Ahhh, I have alot of time on my hands. I just like to keep track of things! 



Derrel said:


> Have you re-conditioned/re-calibrated the battery yet? You might try that.



There is one calibrating right now. I have done it before, but didn't really notice a difference. 



Derrel said:


> Nikon pro cameras have a recalibration button on them; you press the button, and the charger "reconditions" and re-calibrates the battery; newer Nikon cameras use what some people refer to as smart batteries, which newer Nikon cameras can "read". The life stage of the battery within its expected life expectancy, its frame count and percentage of remaining charge, and the need (or lack of need) for recalibration are all displayed on the camera under the BATTERY INFO command's info field.

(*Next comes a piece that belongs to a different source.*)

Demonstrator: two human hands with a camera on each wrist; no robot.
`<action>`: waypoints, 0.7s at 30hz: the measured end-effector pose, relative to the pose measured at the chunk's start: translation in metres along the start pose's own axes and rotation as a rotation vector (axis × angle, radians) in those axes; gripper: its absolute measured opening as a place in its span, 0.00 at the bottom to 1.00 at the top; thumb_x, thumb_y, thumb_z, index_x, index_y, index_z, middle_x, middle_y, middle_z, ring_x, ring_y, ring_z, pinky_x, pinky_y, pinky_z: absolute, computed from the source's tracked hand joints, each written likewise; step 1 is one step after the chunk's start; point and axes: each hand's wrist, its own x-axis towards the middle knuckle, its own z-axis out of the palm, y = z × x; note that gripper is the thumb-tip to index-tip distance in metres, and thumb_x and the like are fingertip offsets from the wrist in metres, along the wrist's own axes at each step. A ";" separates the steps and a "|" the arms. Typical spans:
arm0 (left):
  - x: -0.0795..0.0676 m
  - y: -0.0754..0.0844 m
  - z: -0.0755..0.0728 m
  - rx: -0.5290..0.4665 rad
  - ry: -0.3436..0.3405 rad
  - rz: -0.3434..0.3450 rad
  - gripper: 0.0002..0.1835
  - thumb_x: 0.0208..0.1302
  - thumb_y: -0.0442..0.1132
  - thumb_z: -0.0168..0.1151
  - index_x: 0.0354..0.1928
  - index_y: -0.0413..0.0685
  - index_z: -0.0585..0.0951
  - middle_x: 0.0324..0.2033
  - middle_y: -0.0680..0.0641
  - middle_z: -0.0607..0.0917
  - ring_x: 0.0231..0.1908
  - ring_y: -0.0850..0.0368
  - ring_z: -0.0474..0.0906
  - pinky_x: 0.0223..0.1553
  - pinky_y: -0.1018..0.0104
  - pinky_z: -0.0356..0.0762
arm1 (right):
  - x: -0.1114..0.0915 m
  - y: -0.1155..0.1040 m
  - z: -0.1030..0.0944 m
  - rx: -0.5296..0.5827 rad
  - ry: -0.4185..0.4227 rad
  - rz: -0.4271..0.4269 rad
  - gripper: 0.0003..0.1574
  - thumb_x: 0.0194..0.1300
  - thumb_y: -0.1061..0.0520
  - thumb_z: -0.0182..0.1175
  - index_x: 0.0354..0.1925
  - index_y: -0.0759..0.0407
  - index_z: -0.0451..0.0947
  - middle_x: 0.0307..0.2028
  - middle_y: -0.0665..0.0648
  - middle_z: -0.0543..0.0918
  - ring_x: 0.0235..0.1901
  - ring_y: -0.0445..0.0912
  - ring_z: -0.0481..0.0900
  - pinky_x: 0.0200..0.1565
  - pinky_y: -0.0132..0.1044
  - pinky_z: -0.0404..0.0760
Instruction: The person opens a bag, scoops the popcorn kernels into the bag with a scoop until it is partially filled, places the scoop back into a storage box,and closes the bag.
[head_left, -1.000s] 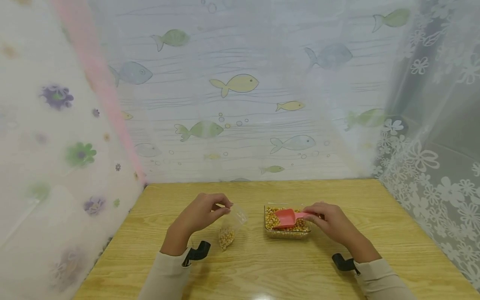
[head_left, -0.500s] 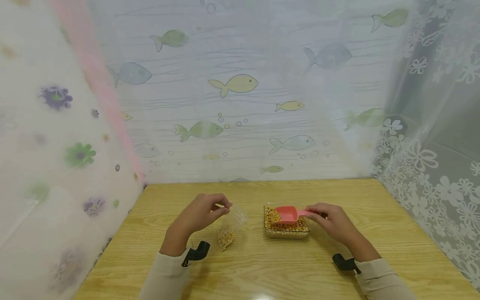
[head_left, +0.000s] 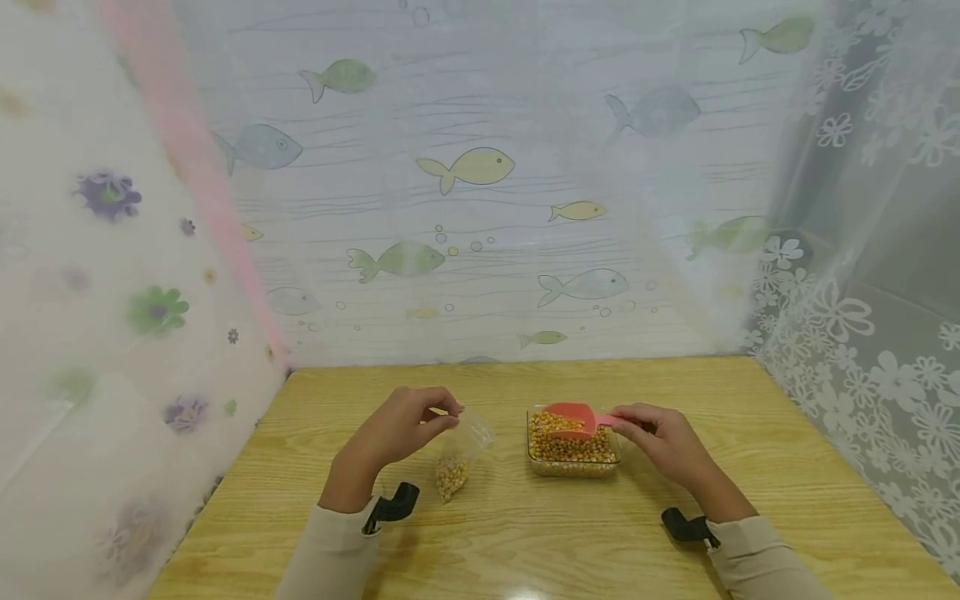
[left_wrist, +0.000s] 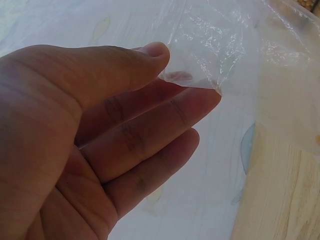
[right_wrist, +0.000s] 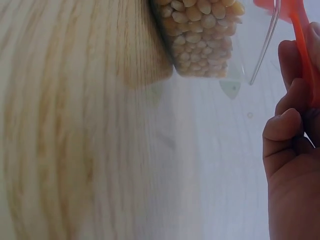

Lithium ion batteries like Nikon uses are far more advanced than the nickel metal hydride batteries some other makers have used or are still using.
> 
> I used to shoot lengthy sports assignments and used to keep track of my D2x's battery capabilities; typically I would get 700 to 800 frames in RAW+ JPEG with around 53 percent battery remaining listed, and could usually shoot two, 700-frame events in two days on one charge. That was with minimal chimping.



That's how I keep track. Like I said, I just like to keep track of things. You can find out alot of things by keeping track of it.

~Michael~


----------



## dinodan (Oct 9, 2010)

iflynething said:


> I'm getting an average of 1242.428571 per charge.


 
Could you please be a bit more precise?


----------